Do Space: Tech For Everyone

Rebecca Stavick

Rebecca Stavick

Rebecca Stavick, Executive Director of Do Space, introduced Do Space and said it has been in operation for a little over a year. It is a community technology library in Omaha, Nebraska. Its mission is to empower our community through access to technology and innovative learning experiences. It is privately funded but has partnerships with public libraries. The digital divide is still a problem in our communities; Do Space is located in the middle of Omaha at the busiest intersection in Nebraska; 100,000 cars pass the intersection every day. Do Space is the beginning of a movement to tackle the digital divide, boost digital skills, and drive innovation, creativity, and invention in the region.

Do Space provides access to basic and advanced hardware ad software, such as PCs, Macs, industrial-quality 3D printers, laser cutters, robotics, as well as AutoCAD, the Adobe Creative Suite, and about 200 other types of software.  It offers a diverse array of free technology learning programs and events for all ages: Littles Lab for preschoolers, Cyber Seniors for older adults (seniors learning and teaching each other in weekly workshops), workshops in the 3-D lab, community-led technology meetups, and other fun things.

Just like public libraries, Do Space serves everyone: families with small children, teenagers, working adults, senior citizens; job seekers, entrepreneurs, students, etc. Membership is free; anyone can join, regardless of where they live (bug they must physically visit the site to obtain their membership card). It has been very well received; 4,000 people came on opening weekend.

Do Space's 28,000 square foot building

Do Space’s 28,000 square foot building

  • They have industrial quality 3-D printers, 56 laptops–both PCs and Macs, a variety of games with learning aspects. The second floor of the building is leased to a non-profit community college that provides access to higher-level experiences.
  • A volunteer program manages a lot of the activities. There are about 150 volunteers and a coordinator. A mentorship program–a network of volunteers who sign up to help people individually with technology questions–is in place.
  • Hack Omaha is a new program to engage people to work together and solve technology problems of the community.
  • I Heart Do Space allows people to put what they are doing into a system, and the postings are displayed on a video wall. These generate considerable interest.
  • A fellowship program to bring in 3 Fellows for the summer was recently announced.  They get a $10,000 stipend to create innovative projects in 3-D printing, robotics, and software development.
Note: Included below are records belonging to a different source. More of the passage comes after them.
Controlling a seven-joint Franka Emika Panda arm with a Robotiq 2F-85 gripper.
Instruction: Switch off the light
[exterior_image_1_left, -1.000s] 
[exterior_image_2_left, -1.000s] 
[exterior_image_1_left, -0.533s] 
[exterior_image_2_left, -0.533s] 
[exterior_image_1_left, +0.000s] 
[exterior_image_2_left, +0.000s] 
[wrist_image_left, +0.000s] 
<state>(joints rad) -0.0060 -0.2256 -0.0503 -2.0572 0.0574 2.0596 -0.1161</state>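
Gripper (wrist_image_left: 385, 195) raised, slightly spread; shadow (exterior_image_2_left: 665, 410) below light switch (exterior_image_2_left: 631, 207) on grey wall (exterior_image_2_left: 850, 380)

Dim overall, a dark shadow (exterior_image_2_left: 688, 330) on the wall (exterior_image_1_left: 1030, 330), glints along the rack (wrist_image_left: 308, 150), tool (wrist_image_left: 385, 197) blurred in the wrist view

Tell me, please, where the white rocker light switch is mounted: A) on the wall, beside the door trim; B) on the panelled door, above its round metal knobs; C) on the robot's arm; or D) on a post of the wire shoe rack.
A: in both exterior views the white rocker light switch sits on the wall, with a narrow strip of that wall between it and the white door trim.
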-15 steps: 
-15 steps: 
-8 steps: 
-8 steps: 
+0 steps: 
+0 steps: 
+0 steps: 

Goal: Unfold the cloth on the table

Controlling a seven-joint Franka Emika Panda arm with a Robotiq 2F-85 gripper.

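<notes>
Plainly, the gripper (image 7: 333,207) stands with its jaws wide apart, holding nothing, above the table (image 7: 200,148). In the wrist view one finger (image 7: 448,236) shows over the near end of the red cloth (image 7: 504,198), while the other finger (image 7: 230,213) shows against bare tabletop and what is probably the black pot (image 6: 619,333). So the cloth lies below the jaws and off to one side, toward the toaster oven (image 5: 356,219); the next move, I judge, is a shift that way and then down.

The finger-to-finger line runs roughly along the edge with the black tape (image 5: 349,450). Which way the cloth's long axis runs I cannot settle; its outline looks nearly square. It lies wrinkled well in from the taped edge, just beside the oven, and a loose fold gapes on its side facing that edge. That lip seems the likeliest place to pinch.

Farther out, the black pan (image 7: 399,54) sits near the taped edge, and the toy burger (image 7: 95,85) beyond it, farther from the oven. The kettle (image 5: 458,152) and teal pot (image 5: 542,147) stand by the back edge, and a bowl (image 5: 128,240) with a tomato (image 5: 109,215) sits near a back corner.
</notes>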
Community response last year was 223,834 visits, 44,480 members, 12,325 people attended 1,010 programs, 89,692 hours of computer use, 12.035 volunteer hours, 100% awesomeness achieved.

Lessons learned

  • Membership cards do flush down the toilet;
  • You can never have enough sanitizing wipes;
  • A bean bag can be used as a weapon!
  • Community spaces are powerful;
  • Stationary workstations are cool again; people don’t need high-powered machines at home any more;
  • People don’t ask them reference questions, but if somebody asks one, they will connect them with a librarian (users mostly ask questions about the technology);
  • Empower people to lead their own learning experience.

Trends for libraries

  • Community lab spaces which defy categorization
  • People want experiences; facilities are everything
  • Offering something people can’t get anywhere else
  • Harmonious mixture of old-school and new-school.


  • Technology moves faster than you think
  • Strongly enforce your mission (one thing that is hurting libraries right now is that they don’t know what their mission is)
  • You live and die by your user; they are the only ones that matter
  • Constantly strive for a diversity of thought. Diverse teams challenge each other.